About this task — What lines of the data below hold the string "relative"? Copy each one out.

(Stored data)
________________________________________

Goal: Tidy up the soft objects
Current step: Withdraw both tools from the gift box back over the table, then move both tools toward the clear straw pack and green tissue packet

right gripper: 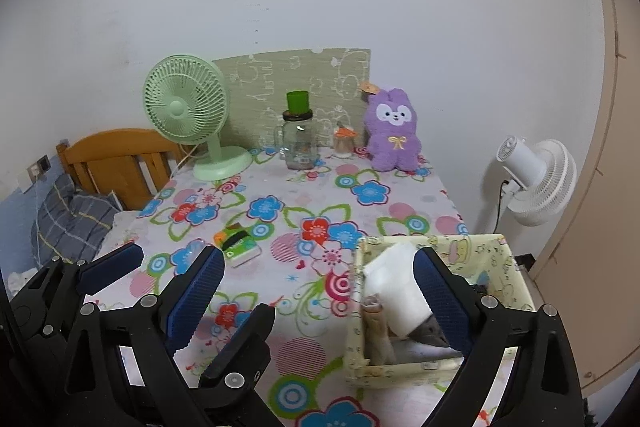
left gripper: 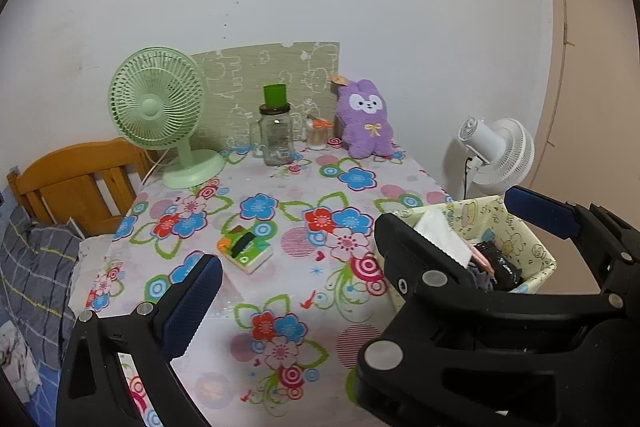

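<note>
Fabric bin [right gripper: 500, 259] holds a white roll [right gripper: 394, 287] and cloths; both grippers [right gripper: 320, 291] hang released, empty.

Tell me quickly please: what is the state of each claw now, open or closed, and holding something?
Left claw: open, holding nothing, above the floral table.
Right claw: open, holding nothing, beside the fabric basket.

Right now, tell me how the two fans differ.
The green fan stands on the table, its grille facing the camera; the white fan stands off the table to the right, seen from behind. The green fan looks bigger, though it is nearer. Both have round grilles.
</note>
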Demonstrator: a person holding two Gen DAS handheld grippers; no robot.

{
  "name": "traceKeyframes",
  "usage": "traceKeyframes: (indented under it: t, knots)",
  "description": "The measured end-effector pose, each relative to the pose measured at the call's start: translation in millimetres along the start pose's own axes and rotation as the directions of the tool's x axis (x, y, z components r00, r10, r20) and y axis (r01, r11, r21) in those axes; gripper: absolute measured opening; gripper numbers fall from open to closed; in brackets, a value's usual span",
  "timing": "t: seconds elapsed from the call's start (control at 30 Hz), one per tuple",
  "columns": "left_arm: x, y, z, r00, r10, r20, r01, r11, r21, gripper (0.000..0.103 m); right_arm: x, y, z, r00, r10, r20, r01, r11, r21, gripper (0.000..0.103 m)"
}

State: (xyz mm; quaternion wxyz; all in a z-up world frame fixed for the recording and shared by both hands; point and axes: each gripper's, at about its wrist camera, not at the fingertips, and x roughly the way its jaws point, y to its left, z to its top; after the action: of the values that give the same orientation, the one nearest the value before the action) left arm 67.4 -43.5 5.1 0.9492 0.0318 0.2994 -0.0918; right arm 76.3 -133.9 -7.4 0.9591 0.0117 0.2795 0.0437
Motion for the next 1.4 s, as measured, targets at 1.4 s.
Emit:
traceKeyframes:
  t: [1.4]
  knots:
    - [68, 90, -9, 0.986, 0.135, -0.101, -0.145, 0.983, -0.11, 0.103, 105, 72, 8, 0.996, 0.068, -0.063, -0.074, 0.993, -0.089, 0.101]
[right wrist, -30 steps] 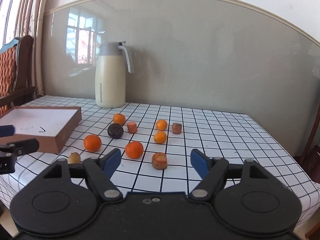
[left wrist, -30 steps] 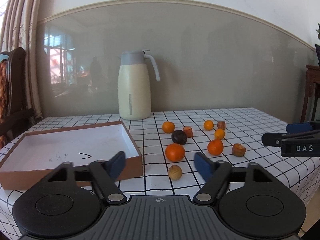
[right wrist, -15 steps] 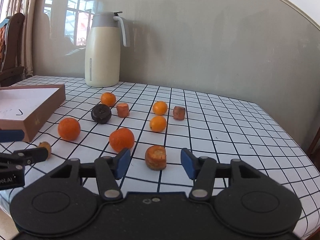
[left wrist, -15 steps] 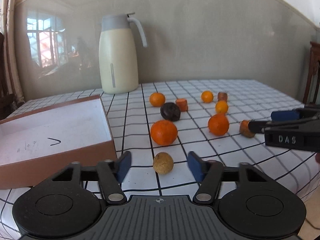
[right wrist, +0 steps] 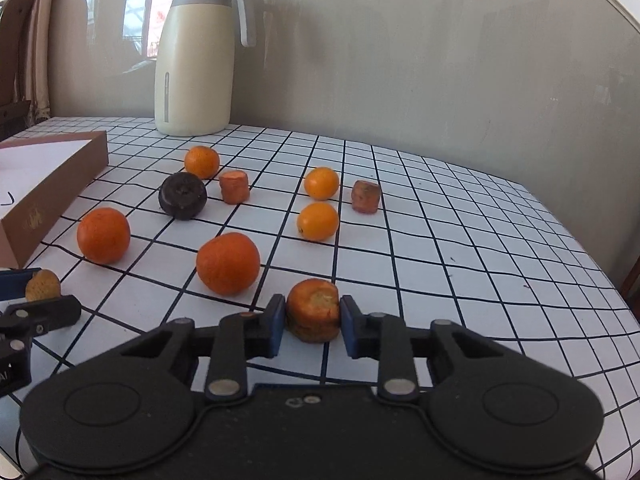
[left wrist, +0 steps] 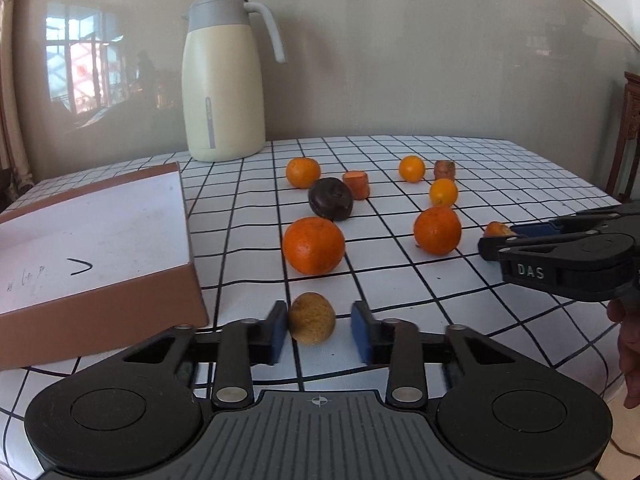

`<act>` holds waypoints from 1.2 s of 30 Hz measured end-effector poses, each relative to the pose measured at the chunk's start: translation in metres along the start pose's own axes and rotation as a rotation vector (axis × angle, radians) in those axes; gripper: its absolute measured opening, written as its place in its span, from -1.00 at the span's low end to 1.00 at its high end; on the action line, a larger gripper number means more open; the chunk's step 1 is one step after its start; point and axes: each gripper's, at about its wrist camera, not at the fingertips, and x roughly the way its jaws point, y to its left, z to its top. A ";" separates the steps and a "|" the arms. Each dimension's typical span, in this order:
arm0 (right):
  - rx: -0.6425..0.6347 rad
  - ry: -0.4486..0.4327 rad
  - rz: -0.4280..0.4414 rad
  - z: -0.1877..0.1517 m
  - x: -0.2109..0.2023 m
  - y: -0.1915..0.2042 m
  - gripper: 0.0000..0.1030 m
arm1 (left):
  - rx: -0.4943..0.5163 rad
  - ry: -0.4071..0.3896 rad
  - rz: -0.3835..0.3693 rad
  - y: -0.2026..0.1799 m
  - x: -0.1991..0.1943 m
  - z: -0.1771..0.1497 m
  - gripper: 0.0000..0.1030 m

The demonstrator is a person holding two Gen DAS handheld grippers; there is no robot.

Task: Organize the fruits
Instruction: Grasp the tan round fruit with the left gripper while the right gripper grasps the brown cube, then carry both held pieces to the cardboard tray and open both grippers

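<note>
My left gripper [left wrist: 320,330] straddles a small tan-brown round fruit [left wrist: 312,317] on the checked tablecloth; the left pad touches it, the right pad stands a little apart. My right gripper [right wrist: 313,320] has both blue pads against an orange-brown carrot chunk [right wrist: 313,309] on the cloth. Several oranges lie beyond, the nearest ones in the left wrist view [left wrist: 313,245] and the right wrist view [right wrist: 228,263]. A dark round fruit [left wrist: 331,199] sits among them. The open brown box [left wrist: 92,224] with a white inside lies to the left.
A cream jug [left wrist: 223,80] with a grey lid stands at the back by the wall. Two more carrot chunks [right wrist: 234,187] [right wrist: 365,197] and small oranges [right wrist: 318,220] lie mid-table. The table's right edge [right wrist: 600,276] drops off nearby.
Both grippers moved forward and down to the cloth and narrowed: the left around the tan fruit, the right onto the carrot chunk.
</note>
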 end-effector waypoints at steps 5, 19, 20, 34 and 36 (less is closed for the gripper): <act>0.009 -0.045 -0.013 0.003 -0.011 -0.003 -0.61 | -0.004 -0.036 -0.011 0.002 -0.007 0.002 -0.51; -0.007 -0.200 0.055 0.026 -0.055 0.031 -0.60 | -0.038 -0.179 0.055 0.049 -0.065 0.014 -0.51; -0.011 -0.213 0.066 0.028 -0.058 0.036 -0.61 | -0.043 -0.184 0.064 0.055 -0.069 0.014 -0.51; -0.078 -0.329 0.297 0.063 -0.071 0.134 -0.61 | -0.127 -0.234 0.256 0.156 -0.108 0.010 -0.51; -0.086 -0.334 0.318 0.069 -0.067 0.149 -0.61 | -0.137 -0.232 0.293 0.173 -0.111 0.008 -0.51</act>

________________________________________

Result of this exercise —
  "description": "The measured end-effector pose, each relative to the pose measured at the call's start: translation in millimetres along the start pose's own axes and rotation as the directions of the tool's x axis (x, y, z components r00, r10, r20) and y axis (r01, r11, r21) in those axes; gripper: absolute measured opening; gripper numbers fall from open to closed; in brackets, a value's usual span",
`<act>` holds waypoints from 1.2 s of 30 Hz measured end-effector poses, each relative to the pose measured at the chunk's start: translation in metres along the start pose's own axes and rotation as a rotation vector (axis × angle, radians) in those axes; gripper: its absolute measured opening, written as its place in its span, from -1.00 at the span's low end to 1.00 at its high end; on the action line, a larger gripper number means more open; the chunk's step 1 is one step after its start; point and axes: each gripper's, at about its wrist camera, not at the fingertips, and x roughly the way its jaws point, y to its left, z to its top. A ";" separates the steps and a "|" the arms. Each dimension's typical span, in this order:

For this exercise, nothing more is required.